> **Exercise aim**:
Copy, word for word, each line of the data below from the first through the line containing "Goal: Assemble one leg", and stop there.

*-*-*

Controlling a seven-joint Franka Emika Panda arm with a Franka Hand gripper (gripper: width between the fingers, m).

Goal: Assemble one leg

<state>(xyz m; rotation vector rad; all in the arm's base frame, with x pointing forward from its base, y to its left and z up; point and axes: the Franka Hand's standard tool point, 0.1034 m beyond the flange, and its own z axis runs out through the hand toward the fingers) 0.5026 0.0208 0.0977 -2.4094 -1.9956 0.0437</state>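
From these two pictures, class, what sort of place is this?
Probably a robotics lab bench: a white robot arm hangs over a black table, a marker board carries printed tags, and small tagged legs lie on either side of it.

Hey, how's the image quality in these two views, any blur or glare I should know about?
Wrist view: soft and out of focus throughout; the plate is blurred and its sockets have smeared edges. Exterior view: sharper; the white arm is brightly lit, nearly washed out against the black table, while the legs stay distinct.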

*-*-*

> **Exercise result**:
Controlling a seven-joint Franka Emika Panda arm with a Franka Hand gripper (gripper: width between the fingers, m).

Goal: Assemble one leg

Here the exercise is finished.